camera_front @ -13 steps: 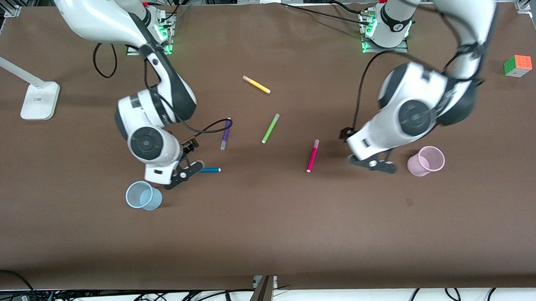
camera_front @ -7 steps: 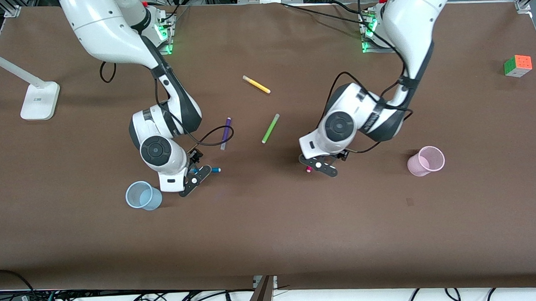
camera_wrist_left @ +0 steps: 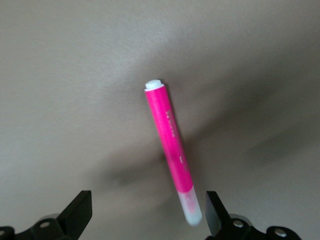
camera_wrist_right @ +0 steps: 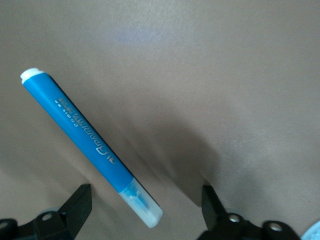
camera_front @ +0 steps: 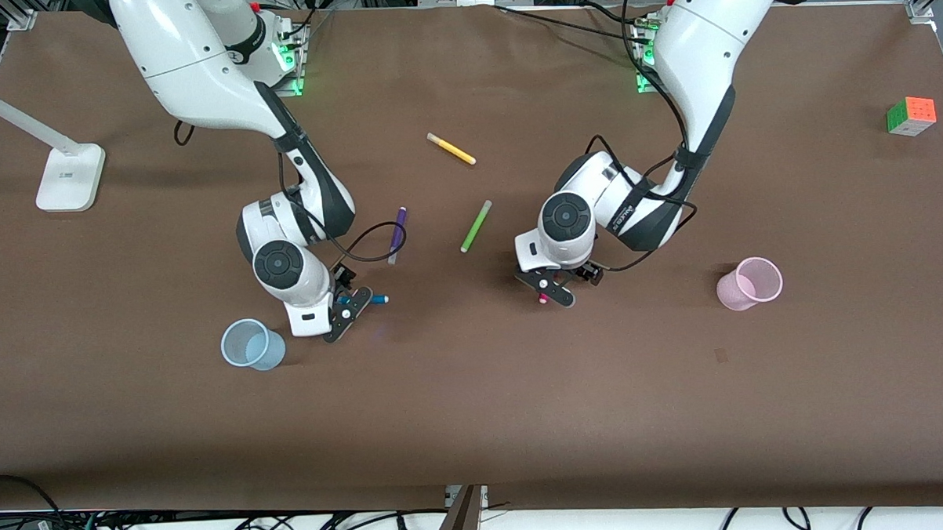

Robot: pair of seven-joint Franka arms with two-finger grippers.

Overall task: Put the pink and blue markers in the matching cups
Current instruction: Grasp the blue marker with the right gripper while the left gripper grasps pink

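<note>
- Markers lie flat on the brown table [camera_front: 476,390]: the blue marker [camera_front: 367,300] under the right gripper [camera_front: 346,310], the pink marker [camera_front: 544,298] under the left gripper [camera_front: 552,287].
- In the right wrist view, the blue marker [camera_wrist_right: 90,146] sits between spread fingers [camera_wrist_right: 75,207], slanted across the gap; nothing is grasped, and the gripper looks poised for a pinch across the barrel.
- In the left wrist view, the pink marker [camera_wrist_left: 173,150] lies between parted fingers [camera_wrist_left: 214,210], its pale end close to one of them; the hand is empty, seemingly lined up for a pickup.
- Blue cup [camera_front: 251,346] stands upright just beside the right gripper, nearer the front camera, so the carry should be short.
- Pink cup [camera_front: 749,283] stands toward the left arm's end of the table, well apart from the pink marker.
- Purple pen [camera_front: 397,234], green pen [camera_front: 476,226] and yellow pen [camera_front: 451,149] lie farther from the camera, untouched.
</note>
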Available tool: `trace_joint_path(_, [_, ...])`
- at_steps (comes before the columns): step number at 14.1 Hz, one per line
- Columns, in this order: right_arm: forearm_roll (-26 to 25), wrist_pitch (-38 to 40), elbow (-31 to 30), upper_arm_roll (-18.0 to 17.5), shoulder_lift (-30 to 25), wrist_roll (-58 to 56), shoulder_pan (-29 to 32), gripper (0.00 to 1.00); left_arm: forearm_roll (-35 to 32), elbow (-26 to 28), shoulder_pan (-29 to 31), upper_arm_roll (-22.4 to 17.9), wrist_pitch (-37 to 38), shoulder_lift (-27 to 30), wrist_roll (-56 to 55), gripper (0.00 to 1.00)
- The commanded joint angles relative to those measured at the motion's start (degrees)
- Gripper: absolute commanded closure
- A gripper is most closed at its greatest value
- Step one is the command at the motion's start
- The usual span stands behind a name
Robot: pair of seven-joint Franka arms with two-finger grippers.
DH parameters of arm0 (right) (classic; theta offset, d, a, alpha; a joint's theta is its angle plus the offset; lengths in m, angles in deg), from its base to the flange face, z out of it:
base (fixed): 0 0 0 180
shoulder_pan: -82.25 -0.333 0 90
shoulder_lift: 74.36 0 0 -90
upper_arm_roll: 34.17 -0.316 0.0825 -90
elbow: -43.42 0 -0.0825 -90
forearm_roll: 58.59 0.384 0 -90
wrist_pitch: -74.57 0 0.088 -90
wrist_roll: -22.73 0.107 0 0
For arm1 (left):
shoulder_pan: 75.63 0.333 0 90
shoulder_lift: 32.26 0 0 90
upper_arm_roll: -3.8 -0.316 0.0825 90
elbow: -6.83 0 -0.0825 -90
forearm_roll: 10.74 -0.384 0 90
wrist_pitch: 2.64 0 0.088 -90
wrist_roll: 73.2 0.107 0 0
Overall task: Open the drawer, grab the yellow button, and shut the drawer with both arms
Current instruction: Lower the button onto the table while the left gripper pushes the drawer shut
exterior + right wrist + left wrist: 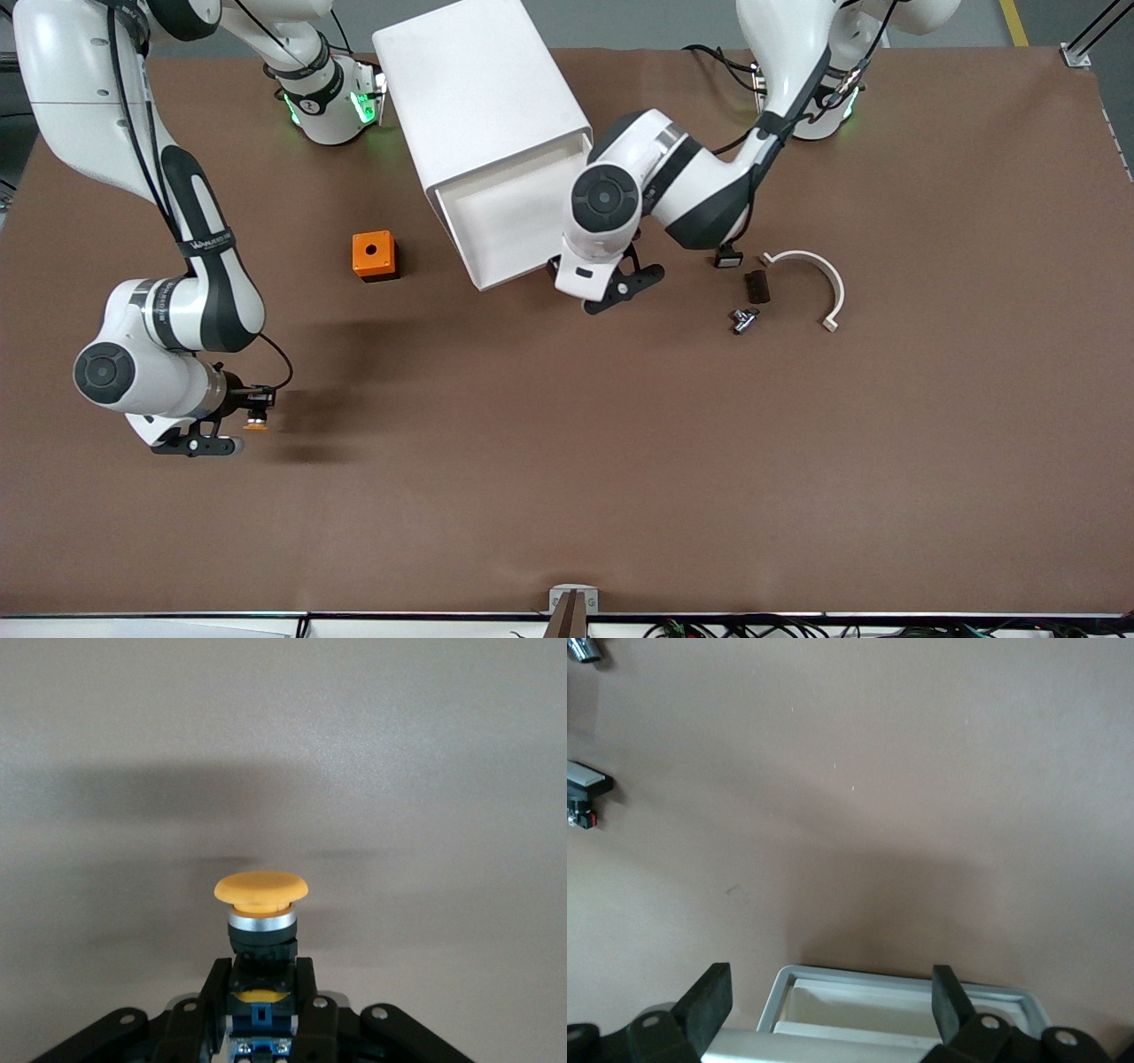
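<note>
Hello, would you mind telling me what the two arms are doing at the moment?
The right hand is shut on the button with the orange cap, held over bare table toward the right arm's end, nearer the front camera than the orange cube. The drawer at the top of the white cabinet is pulled out and looks empty. The left hand is open at the drawer's front edge, seemingly placed to push it closed. A few small parts lie toward the left arm's end.
</note>
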Motion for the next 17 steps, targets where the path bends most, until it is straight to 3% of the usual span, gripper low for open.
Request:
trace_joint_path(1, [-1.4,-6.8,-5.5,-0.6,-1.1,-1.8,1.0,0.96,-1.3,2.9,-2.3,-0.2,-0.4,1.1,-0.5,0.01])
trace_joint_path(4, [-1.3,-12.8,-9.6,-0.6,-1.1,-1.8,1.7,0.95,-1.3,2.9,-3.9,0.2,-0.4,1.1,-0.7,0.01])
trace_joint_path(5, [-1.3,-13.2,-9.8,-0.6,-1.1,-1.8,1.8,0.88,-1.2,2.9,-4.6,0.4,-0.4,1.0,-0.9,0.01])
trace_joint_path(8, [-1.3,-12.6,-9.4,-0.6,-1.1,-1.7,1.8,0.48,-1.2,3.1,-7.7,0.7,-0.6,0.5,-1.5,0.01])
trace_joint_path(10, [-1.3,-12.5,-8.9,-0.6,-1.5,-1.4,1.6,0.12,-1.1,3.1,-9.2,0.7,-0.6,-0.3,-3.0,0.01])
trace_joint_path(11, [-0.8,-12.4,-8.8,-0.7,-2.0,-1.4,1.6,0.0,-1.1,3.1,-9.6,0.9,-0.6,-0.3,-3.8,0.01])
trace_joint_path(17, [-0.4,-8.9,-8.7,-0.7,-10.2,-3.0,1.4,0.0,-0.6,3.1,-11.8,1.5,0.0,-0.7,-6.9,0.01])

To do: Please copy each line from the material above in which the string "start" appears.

Task answer:
- The commanded joint angles relative to those measured at the motion's start (degrees)
- Step one is the command at the motion's start

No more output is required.